Wearing a face mask and social distancing were a part of Magdalena Moskal’s life long before the coronavirus pandemic hit.
The 36-year-old Madrid resident had a double lung transplant in 2008 to tackle her cystic fibrosis, a genetic disorder in which thick secretions build up in the lungs, making it difficult to breathe.
“Suddenly everyone was living my reality,” she said in a soft voice, looking back on the rush to adopt anti-COVID precautions early last year.
Now, as COVID vaccine rollouts gain momentum, many people are returning to gyms, cinemas and sports venues after more than a year of on-off restrictions.
But for Moskal and thousands like her in Spain, the world leader in organ transplants, a worry-free return to normal life still feels a long way off.
Transplant patients’ immune response is suppressed on purpose with daily medication to prevent the body attacking the new organ.
They also do not respond to vaccines in the same way as other people.
So, warned Moskal, organ donation recipients will only be able to relax when “100 percent of the population is vaccinated”.
“If I am here, it is because I have always taken care of myself. If I am not careful, it will end badly,” Moskal, who trained in the law and has been happy to work at home, told AFP.
‘Not like others’
Twenty-five year-old Andrea Lopez Robles, a student who lives in the Spanish capital too and received a life-saving liver transplant when she was just two, also feels she cannot let down her guard.
“Until everyone is vaccinated, I don’t think I can say ‘goodbye’ to all the precautions,” she said in an interview with AFP.
She has not taken public transport since the start of the pandemic in Spain in March 2020 and avoids large gatherings as much as possible.
“I almost died. I can’t do anything stupid,” Robles added, hand sanitiser attached to her handbag and only lowering her high-filtration FFP2 face mask to drink her fruit juice.
“I am aware that I have to take care of myself, that I am not like others.”
Uncertainty, despite vaccination
For more than three decades, Spain has been carrying out more organ transplants than anywhere else in the world.
It has a highly developed network, with a transplant coordinator present in every hospital.
Over 116,000 transplants have been carried out since 1989, in what is a source of national pride.
There were 48.9 organ donors per million inhabitants in Spain in 2019, its highest number ever.
That compared to 29.4 million in France and 36.1 million in the United States, according to the Spanish health ministry’s National Transplant Organisation.

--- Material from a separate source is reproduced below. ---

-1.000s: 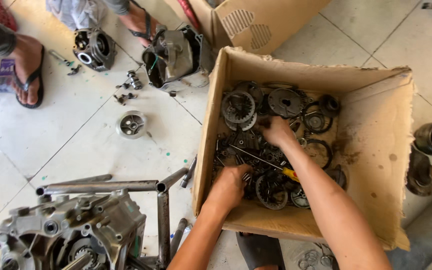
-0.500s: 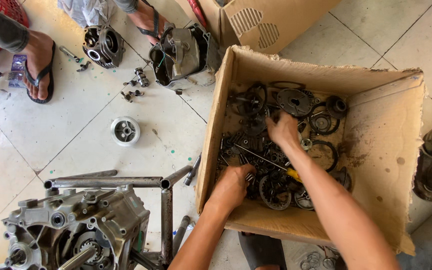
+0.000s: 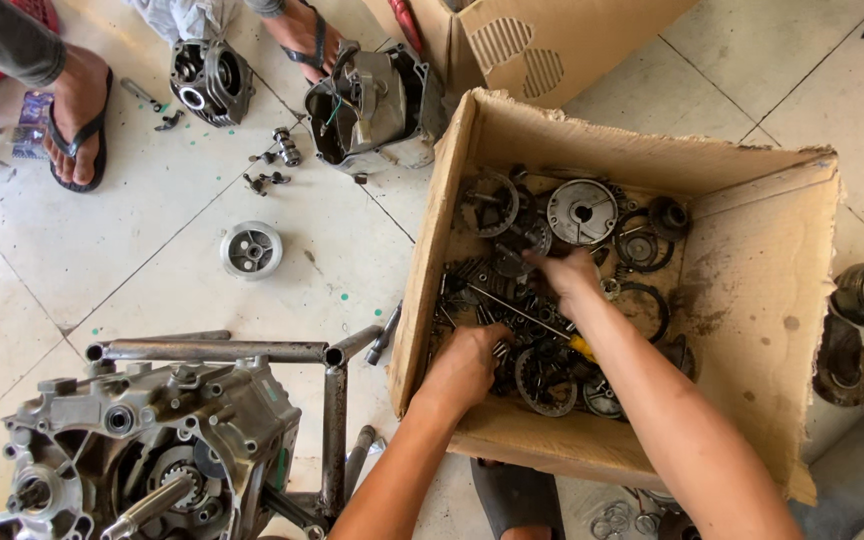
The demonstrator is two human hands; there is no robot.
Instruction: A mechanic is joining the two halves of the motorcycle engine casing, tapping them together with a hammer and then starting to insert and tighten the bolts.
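1. While both hands dig in the box (image 3: 752,300) at centre right, I see the left hand (image 3: 467,368) curled over gears (image 3: 542,375) (grip unclear).
2. The right hand (image 3: 567,272) pinches small parts, hold uncertain.

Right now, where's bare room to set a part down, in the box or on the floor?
Free: box's right half, stained bare cardboard beside the gears; floor tiles between the small pulley and box. Crowded: box's left half, where left hand and right hand dig.

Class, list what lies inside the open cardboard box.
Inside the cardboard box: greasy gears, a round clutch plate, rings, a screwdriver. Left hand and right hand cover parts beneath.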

However, organ transplant patients who have been vaccinated against COVID-19 cannot be certain of their immunity.
A study published in May by the Journal of the American Medical Association found that only 54 percent of 658 transplant patients who received two doses of either the Moderna or Pfizer vaccine produced COVID-19 antibodies.
Moskal was immunised against COVID in May but does not know if her body has produced the antibodies that vaccines are meant to trigger.
“A significant percentage of transplant patients develop absolutely no antibodies or defensive cells after being vaccinated against the coronavirus,” said Estela Paz Artal, head of the immunology department at Madrid’s Hospital 12 de Octubre.
But she said that it was important for a transplant patient to get vaccinated because “however weak” their immune response is, this is “preferable to no vaccination”.
The COVID-19 mortality rate for transplant patients stands at 21 percent, compared to around 2.0 percent for the general population, the National Transplant Organisation says.
‘Monastic life’
Most transplant patients are well aware of the risks.
Retired IT engineer Rafael Garcia, 45, said the roughly 100 pills that he must take daily since having a double lung transplant five years ago remind him he has to take care of himself “every day, every hour”.
He said he leads a “monastic life” with his wife, living as if he were not vaccinated, although he has been.
He buys groceries online and wears face masks outside even if nobody is nearby.
Under Spain’s COVID vaccination programme, transplant patients were given priority and health authorities are mulling giving them booster shots.
“We will have to look for alternatives and increase the effectiveness of the vaccine for this group of patients,” said National Transplant Organisation head, Beatriz Dominguez-Gil.